# [EXERCISE INSTRUCTIONS]
The full data, repeated exactly, is the only answer needed.

# [GIVEN MATERIAL]
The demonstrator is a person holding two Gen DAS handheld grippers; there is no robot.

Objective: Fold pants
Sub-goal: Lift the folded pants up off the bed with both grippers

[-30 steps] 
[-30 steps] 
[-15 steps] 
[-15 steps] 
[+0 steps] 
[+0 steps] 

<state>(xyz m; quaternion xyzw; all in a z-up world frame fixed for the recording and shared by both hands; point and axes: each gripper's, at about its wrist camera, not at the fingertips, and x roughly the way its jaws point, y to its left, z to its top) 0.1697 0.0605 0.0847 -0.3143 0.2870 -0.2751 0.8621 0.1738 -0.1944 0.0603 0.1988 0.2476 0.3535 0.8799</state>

# [SOLVED EXERCISE]
The demonstrator is a person holding two Gen DAS handheld grippers; there is no robot.

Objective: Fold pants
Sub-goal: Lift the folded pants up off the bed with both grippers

[-30 steps] 
[-30 steps] 
[-15 steps] 
[-15 steps] 
[+0 steps] 
[+0 steps] 

<state>(xyz m; quaternion xyzw; all in a z-up world frame fixed for the recording and shared by both hands; point and axes: each gripper's, at about its wrist camera, not at the fingertips, and x roughly the way its jaws point, y to its left, z to its top) 0.1697 0.0605 0.0847 -0.3143 0.2870 -0.2751 0.8621 0.1738 -0.1944 0.0603 0.1988 0.2476 0.3535 0.8799</state>

What the exercise required is now done.